_WORK ORDER_
From top to bottom, reproduce the listing without a single change.

_RECORDED DATA_

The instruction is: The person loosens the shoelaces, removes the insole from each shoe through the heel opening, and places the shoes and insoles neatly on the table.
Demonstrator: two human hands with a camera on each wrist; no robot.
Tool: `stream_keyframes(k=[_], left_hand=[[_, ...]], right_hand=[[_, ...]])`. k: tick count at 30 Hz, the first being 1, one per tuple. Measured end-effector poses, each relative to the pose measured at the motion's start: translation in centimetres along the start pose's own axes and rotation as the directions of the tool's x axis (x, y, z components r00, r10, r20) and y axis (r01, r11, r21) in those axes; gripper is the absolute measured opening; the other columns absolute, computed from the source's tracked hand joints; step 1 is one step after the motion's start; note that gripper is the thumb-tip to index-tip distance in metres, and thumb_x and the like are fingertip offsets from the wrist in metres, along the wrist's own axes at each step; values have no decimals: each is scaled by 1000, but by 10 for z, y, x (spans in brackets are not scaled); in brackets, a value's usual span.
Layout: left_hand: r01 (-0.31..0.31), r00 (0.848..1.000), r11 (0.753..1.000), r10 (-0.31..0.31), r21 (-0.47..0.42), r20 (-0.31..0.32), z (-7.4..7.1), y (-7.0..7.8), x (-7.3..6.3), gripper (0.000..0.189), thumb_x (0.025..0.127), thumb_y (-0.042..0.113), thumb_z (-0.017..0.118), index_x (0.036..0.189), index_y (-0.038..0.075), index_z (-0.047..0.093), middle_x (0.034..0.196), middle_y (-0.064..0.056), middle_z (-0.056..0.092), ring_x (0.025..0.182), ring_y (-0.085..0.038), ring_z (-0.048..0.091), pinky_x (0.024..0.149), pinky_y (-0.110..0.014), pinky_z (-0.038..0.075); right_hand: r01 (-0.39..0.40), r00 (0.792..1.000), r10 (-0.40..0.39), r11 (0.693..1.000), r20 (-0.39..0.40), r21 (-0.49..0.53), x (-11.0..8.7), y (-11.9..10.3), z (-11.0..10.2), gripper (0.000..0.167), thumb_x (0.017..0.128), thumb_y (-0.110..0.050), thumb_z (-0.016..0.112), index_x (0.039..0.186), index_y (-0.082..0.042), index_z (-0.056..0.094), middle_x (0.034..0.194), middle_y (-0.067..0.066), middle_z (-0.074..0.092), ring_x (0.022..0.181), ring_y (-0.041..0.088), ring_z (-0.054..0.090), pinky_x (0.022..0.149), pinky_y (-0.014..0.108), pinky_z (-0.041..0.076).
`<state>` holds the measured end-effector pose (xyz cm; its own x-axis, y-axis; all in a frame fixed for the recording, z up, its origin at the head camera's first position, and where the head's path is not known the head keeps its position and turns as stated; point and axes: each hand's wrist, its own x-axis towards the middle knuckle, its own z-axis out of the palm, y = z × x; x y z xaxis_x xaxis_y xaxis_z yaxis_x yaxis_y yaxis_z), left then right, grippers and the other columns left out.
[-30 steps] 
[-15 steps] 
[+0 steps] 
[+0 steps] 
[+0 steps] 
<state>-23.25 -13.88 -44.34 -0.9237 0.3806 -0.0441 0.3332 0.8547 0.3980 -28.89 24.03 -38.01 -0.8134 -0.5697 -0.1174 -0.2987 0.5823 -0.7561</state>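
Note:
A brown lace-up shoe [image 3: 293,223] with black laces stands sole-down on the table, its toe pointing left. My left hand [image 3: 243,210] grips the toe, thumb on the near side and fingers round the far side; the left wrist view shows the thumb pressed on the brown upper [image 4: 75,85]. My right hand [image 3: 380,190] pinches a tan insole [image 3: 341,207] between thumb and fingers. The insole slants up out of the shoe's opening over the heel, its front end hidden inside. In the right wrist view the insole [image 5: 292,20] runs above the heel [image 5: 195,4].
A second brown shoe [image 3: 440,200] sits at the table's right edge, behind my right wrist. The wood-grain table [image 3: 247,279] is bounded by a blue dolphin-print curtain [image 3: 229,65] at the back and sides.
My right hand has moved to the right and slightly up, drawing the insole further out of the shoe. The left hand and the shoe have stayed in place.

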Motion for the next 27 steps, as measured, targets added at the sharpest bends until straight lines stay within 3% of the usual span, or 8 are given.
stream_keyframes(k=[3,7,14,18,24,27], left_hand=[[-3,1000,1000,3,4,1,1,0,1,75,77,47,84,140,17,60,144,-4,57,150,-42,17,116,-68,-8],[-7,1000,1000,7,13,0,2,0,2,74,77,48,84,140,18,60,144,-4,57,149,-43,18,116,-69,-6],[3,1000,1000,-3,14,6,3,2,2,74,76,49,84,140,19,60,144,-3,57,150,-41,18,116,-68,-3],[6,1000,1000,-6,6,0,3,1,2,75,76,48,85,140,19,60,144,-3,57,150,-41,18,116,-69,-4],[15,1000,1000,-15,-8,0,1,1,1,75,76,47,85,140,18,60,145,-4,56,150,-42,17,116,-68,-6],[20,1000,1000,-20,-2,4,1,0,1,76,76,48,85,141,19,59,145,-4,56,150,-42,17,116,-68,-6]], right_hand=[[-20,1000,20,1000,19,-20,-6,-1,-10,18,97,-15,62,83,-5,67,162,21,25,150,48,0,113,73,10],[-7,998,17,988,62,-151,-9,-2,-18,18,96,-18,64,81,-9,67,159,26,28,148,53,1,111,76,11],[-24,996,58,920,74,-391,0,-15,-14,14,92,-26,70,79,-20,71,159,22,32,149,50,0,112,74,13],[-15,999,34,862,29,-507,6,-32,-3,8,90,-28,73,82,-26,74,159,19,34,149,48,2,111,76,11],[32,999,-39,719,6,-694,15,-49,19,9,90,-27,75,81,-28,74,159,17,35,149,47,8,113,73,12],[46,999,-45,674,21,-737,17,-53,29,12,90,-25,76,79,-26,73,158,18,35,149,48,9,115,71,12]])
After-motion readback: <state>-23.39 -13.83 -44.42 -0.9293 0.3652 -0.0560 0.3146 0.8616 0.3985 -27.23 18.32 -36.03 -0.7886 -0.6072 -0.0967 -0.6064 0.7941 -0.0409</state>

_RESULT_
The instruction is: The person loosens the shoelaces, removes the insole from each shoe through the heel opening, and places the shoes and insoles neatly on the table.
Demonstrator: two human hands with a camera on each wrist; no robot.
Tool: `stream_keyframes(k=[_], left_hand=[[_, ...]], right_hand=[[_, ...]])`. k: tick count at 30 Hz, the first being 1, one per tuple. Measured end-effector poses, each relative to the pose measured at the motion's start: translation in centimetres along the start pose's own axes and rotation as the directions of the tool's x axis (x, y, z components r00, r10, r20) and y axis (r01, r11, r21) in those axes; gripper is the absolute measured opening; the other columns absolute, computed from the source's tracked hand joints; step 1 is one step after the motion's start; note that gripper is the thumb-tip to index-tip distance in metres, and thumb_x and the like are fingertip offsets from the wrist in metres, along the wrist's own axes at each step; values have no decimals: each is scaled by 1000, but by 10 for z, y, x (spans in brackets are not scaled); in brackets, a value's usual span.
Layout: left_hand: r01 (-0.31..0.31), r00 (0.848..1.000), r11 (0.753..1.000), r10 (-0.31..0.31), r21 (-0.47..0.42), r20 (-0.31..0.32), z (-7.4..7.1), y (-7.0..7.8), x (-7.3..6.3), gripper (0.000..0.189), thumb_x (0.025..0.127), thumb_y (-0.042..0.113), thumb_z (-0.017..0.118), index_x (0.036..0.189), index_y (-0.038..0.075), index_z (-0.047..0.093), middle_x (0.034..0.196), middle_y (-0.064..0.056), middle_z (-0.056..0.092), ring_x (0.025..0.182), ring_y (-0.085..0.038), ring_z (-0.048..0.091), pinky_x (0.024..0.149), pinky_y (-0.110..0.014), pinky_z (-0.038..0.075); right_hand: r01 (-0.39..0.40), r00 (0.792..1.000), r10 (-0.40..0.39), r11 (0.693..1.000), r20 (-0.39..0.40), r21 (-0.49..0.53), x (-11.0..8.7), y (-11.9..10.3), z (-11.0..10.2), gripper (0.000..0.167), thumb_x (0.017..0.128), thumb_y (-0.110..0.050), thumb_z (-0.016..0.112), index_x (0.039..0.186), index_y (-0.082..0.042), index_z (-0.056..0.094), middle_x (0.034..0.194), middle_y (-0.067..0.066), middle_z (-0.074..0.092), ring_x (0.022..0.181), ring_y (-0.041..0.088), ring_z (-0.054..0.090), pinky_x (0.022..0.149), pinky_y (-0.014..0.108), pinky_z (-0.041..0.076).
`<state>` holds the measured end-effector pose (xyz cm; its own x-axis, y-axis; all in a frame fixed for the recording, z up, its origin at the head camera's first position, and where the head's path is not known the head keeps its position and turns as stated; point and axes: each hand's wrist, its own x-axis towards the middle knuckle, its own z-axis out of the palm, y = z × x; x y z xaxis_x xaxis_y xaxis_z yaxis_x yaxis_y yaxis_z), left then right, grippers and the other columns left out.
[-30 steps] 
[-15 steps] 
[+0 steps] 
[+0 steps] 
[+0 steps] 
<state>-23.25 -13.88 -44.34 -0.9237 0.3806 -0.0441 0.3332 0.8547 0.3980 -28.89 24.03 -38.01 -0.8134 -0.5697 -0.1174 -0.2987 0.5823 -0.7561</state>
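Note:
A brown lace-up shoe [image 3: 293,223] with black laces stands sole-down on the table, its toe pointing left. My left hand [image 3: 243,210] grips the toe, thumb on the near side and fingers round the far side; the left wrist view shows the thumb pressed on the brown upper [image 4: 75,85]. My right hand [image 3: 380,190] pinches a tan insole [image 3: 341,207] between thumb and fingers. The insole slants up out of the shoe's opening over the heel, its front end hidden inside. In the right wrist view the insole [image 5: 292,20] runs above the heel [image 5: 195,4].
A second brown shoe [image 3: 440,200] sits at the table's right edge, behind my right wrist. The wood-grain table [image 3: 247,279] is bounded by a blue dolphin-print curtain [image 3: 229,65] at the back and sides.
My right hand has moved to the right and slightly up, drawing the insole further out of the shoe. The left hand and the shoe have stayed in place.
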
Motion for the next 27 steps, as measured, targets added at the sharpest bends until straight lines stay within 3% of the usual span, or 8 are given.
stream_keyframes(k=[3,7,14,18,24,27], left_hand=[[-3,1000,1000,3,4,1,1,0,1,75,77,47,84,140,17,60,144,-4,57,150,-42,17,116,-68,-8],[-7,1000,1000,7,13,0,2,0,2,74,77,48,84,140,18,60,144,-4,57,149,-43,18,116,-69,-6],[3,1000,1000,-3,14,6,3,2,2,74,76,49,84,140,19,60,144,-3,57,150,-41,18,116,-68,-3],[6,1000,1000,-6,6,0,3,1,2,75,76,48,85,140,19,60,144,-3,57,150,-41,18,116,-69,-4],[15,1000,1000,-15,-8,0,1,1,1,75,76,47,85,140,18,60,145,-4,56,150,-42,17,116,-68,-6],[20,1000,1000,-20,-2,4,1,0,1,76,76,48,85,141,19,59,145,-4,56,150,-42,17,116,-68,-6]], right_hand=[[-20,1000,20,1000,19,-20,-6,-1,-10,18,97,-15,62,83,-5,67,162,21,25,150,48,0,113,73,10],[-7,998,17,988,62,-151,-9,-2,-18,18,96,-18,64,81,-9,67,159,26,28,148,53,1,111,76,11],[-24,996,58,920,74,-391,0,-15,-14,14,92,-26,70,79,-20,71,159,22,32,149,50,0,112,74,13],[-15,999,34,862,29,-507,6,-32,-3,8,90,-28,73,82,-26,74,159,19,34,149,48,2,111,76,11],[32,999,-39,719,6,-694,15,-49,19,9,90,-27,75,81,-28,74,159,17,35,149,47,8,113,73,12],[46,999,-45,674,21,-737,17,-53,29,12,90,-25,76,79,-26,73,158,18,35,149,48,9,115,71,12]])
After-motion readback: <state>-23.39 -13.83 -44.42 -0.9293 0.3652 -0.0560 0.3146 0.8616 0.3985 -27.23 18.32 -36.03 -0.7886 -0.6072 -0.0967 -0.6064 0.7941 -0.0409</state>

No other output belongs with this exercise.